Exercise brief> Your answer must hold only the lines below from the line containing "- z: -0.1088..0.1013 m" through the line containing "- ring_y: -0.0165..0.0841", each reproduced exactly.

Information shown>
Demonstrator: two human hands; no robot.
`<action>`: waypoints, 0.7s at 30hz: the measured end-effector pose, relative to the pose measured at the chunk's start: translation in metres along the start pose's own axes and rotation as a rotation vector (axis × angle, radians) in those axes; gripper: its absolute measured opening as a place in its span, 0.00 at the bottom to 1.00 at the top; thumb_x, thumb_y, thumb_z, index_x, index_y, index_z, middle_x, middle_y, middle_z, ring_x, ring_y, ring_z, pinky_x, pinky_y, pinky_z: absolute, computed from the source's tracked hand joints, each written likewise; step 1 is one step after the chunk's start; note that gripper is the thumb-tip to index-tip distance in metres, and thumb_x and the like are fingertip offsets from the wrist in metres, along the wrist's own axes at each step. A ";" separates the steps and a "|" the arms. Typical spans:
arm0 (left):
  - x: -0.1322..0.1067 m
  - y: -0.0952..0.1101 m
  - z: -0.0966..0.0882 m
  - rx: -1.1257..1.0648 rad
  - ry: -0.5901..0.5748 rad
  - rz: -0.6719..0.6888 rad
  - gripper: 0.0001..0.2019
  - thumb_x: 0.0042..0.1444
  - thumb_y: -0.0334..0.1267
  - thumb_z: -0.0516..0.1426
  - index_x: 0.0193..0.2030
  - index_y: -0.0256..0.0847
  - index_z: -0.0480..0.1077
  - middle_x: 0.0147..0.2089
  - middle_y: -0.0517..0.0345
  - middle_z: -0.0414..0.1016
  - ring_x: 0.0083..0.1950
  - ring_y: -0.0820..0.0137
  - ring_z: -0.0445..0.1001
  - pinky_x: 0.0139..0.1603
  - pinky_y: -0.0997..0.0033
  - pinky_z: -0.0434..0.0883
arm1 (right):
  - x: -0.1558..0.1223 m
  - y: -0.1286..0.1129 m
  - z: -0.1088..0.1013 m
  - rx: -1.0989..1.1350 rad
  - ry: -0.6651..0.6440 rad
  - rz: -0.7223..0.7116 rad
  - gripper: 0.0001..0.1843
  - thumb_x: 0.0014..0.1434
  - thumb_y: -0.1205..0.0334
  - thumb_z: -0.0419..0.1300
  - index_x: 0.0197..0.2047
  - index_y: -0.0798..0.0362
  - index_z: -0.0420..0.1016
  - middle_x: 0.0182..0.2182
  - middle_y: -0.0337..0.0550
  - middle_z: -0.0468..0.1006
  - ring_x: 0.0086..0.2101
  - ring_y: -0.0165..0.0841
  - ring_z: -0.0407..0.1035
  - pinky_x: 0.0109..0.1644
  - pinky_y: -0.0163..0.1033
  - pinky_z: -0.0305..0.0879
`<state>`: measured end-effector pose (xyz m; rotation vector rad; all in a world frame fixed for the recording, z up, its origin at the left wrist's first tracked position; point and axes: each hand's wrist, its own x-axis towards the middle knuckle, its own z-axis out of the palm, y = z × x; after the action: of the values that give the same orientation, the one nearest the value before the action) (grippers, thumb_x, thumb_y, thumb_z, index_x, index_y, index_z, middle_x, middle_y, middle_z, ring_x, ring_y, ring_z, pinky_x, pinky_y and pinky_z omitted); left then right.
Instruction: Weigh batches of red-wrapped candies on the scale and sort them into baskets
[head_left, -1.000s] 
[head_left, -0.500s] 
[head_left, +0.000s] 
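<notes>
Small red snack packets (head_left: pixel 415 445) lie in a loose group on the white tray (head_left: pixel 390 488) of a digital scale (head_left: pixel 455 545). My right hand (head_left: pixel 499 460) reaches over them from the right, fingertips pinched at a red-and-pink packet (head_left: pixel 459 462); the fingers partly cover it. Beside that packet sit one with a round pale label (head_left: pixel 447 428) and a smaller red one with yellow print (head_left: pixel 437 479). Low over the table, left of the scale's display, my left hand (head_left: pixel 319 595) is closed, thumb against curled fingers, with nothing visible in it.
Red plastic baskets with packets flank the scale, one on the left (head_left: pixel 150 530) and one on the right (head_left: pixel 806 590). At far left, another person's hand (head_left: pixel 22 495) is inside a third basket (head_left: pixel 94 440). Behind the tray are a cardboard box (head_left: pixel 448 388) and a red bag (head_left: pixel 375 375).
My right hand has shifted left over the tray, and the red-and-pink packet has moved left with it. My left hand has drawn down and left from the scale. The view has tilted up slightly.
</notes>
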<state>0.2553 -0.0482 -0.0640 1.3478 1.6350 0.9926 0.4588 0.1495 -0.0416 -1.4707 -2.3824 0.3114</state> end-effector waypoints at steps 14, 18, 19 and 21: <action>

Output for this exercise>
  - z: -0.1088..0.1013 m
  - rx: -1.0989..1.1350 rad
  - ry: -0.6651..0.6440 rad
  - rz: -0.7223..0.7116 rad
  - gripper: 0.0001..0.1843
  - thumb_x: 0.0014..0.1434
  - thumb_y: -0.1205..0.0334
  - thumb_z: -0.0419..0.1300
  - index_x: 0.0197..0.2047
  - index_y: -0.0798..0.0362
  - index_z: -0.0420..0.1016
  - middle_x: 0.0182..0.2182
  - middle_y: -0.0337..0.0550
  - middle_z: -0.0468..0.1006
  - ring_x: 0.0086..0.2101
  - ring_y: -0.0165..0.0841

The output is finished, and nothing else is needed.